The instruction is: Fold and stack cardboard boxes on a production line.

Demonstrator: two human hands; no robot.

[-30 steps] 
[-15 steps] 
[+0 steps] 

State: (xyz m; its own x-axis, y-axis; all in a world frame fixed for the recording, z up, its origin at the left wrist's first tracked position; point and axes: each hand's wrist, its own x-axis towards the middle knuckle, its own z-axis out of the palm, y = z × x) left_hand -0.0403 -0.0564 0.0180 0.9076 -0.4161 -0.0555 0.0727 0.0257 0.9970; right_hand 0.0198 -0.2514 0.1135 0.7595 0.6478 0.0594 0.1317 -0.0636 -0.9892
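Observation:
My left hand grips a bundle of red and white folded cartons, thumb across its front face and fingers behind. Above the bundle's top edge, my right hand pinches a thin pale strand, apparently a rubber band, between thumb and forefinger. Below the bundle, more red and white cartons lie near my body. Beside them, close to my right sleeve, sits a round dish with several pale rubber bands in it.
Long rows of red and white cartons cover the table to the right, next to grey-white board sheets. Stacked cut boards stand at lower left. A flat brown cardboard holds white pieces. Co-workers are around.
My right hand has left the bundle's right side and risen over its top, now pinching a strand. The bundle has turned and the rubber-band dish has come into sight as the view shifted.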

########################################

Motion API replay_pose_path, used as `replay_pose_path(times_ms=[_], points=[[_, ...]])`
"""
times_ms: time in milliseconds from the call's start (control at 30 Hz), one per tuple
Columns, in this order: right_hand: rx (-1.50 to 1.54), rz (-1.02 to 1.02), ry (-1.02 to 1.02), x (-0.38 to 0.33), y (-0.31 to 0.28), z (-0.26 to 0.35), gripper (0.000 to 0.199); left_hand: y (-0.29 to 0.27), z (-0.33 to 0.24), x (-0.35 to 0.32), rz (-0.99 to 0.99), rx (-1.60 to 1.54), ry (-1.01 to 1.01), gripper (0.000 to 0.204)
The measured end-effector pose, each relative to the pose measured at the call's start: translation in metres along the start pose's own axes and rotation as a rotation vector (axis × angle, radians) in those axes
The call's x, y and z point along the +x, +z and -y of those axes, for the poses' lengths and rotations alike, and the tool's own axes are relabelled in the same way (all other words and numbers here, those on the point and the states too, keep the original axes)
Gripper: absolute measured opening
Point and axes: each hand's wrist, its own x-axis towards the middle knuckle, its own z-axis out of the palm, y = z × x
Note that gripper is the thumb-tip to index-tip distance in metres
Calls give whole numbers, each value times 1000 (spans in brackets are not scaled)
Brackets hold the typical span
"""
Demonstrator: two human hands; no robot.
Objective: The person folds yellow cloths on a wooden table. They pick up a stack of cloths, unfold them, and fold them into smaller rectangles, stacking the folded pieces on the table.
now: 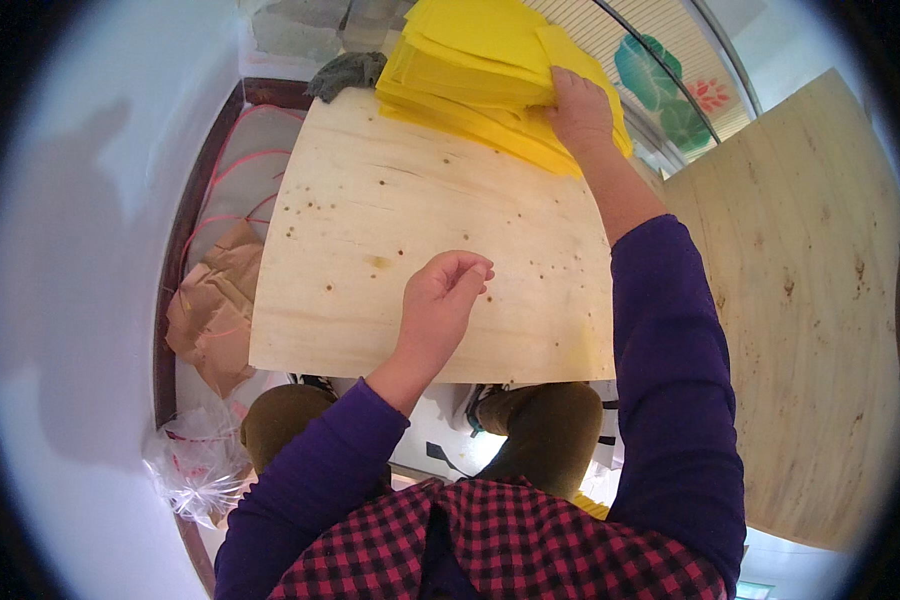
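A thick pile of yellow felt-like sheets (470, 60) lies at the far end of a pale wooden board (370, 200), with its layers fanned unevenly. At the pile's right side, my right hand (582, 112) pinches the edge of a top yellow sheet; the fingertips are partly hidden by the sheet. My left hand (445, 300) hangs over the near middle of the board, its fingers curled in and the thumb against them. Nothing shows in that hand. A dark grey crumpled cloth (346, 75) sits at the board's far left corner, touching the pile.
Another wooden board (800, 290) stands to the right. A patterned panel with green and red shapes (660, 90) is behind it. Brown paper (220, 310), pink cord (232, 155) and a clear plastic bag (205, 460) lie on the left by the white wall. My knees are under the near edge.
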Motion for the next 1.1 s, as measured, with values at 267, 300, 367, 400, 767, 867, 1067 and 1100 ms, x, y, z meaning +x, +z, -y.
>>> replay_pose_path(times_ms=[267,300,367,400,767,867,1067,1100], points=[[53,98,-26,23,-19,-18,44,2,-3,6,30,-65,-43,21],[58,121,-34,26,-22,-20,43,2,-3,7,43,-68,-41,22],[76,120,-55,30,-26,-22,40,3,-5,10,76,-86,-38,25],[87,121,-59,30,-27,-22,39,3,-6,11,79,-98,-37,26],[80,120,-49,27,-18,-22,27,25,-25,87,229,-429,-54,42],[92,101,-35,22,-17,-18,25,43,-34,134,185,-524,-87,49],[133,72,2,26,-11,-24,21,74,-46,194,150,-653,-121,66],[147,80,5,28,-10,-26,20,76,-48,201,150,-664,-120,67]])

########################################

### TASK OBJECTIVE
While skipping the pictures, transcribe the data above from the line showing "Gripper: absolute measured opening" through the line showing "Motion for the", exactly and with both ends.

### RESULT OF THE EXERCISE
Gripper: absolute measured opening
Point and axes: each hand's wrist, its own x-axis towards the middle knuckle, its own z-axis out of the palm, y = z × x
Note that gripper is the thumb-tip to index-tip distance in metres
Calls give whole numbers, each value times 1000 (spans in brackets are not scaled)
Brackets hold the typical span
"""
Demonstrator: two human hands; no robot.
Objective: The person folds yellow cloths on a wooden table. They pick up a stack of cloths, unfold them, and fold them into smaller rectangles, stacking the folded pieces on the table.
now: 
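A thick pile of yellow felt-like sheets (470, 60) lies at the far end of a pale wooden board (370, 200), with its layers fanned unevenly. At the pile's right side, my right hand (582, 112) pinches the edge of a top yellow sheet; the fingertips are partly hidden by the sheet. My left hand (445, 300) hangs over the near middle of the board, its fingers curled in and the thumb against them. Nothing shows in that hand. A dark grey crumpled cloth (346, 75) sits at the board's far left corner, touching the pile.
Another wooden board (800, 290) stands to the right. A patterned panel with green and red shapes (660, 90) is behind it. Brown paper (220, 310), pink cord (232, 155) and a clear plastic bag (205, 460) lie on the left by the white wall. My knees are under the near edge.
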Motion for the next 1.1 s, as measured, with values at 267, 300, 367, 400, 767, 867, 1067 and 1100 ms, x, y, z meaning +x, +z, -y.

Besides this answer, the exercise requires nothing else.